(DATA EXCERPT begins)

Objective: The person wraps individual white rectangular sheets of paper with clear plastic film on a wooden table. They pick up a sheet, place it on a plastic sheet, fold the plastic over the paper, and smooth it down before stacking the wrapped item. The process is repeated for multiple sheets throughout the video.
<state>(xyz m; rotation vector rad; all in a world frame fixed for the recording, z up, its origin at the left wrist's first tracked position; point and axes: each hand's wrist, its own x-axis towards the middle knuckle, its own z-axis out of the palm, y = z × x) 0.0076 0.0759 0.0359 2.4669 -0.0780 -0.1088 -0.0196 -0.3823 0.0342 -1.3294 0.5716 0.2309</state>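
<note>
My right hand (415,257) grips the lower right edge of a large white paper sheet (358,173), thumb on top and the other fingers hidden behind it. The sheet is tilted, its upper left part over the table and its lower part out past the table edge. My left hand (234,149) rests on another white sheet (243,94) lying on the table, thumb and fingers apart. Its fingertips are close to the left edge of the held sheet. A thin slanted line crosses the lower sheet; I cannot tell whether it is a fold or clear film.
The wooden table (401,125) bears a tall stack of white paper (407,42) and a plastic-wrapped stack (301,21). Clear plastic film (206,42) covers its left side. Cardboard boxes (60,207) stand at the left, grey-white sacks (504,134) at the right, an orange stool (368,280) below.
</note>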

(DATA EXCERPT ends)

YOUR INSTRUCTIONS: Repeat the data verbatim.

YOUR SOLUTION:
Objective: The person wraps individual white rectangular sheets of paper with clear plastic film on a wooden table. They pick up a sheet, place it on a plastic sheet, fold the plastic over the paper, and smooth it down before stacking the wrapped item. The process is repeated for multiple sheets throughout the video.
<state>(xyz m; rotation vector rad; all in a world frame fixed for the recording, z up, its origin at the left wrist's first tracked position; point and axes: each hand's wrist, its own x-axis towards the middle knuckle, its own z-axis out of the palm, y = z × x) 0.0076 0.0759 0.0359 2.4669 -0.0780 -0.1088 -0.0196 -0.3823 0.0342 -1.3294 0.5716 0.2309</state>
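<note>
My right hand (415,257) grips the lower right edge of a large white paper sheet (358,173), thumb on top and the other fingers hidden behind it. The sheet is tilted, its upper left part over the table and its lower part out past the table edge. My left hand (234,149) rests on another white sheet (243,94) lying on the table, thumb and fingers apart. Its fingertips are close to the left edge of the held sheet. A thin slanted line crosses the lower sheet; I cannot tell whether it is a fold or clear film.
The wooden table (401,125) bears a tall stack of white paper (407,42) and a plastic-wrapped stack (301,21). Clear plastic film (206,42) covers its left side. Cardboard boxes (60,207) stand at the left, grey-white sacks (504,134) at the right, an orange stool (368,280) below.
</note>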

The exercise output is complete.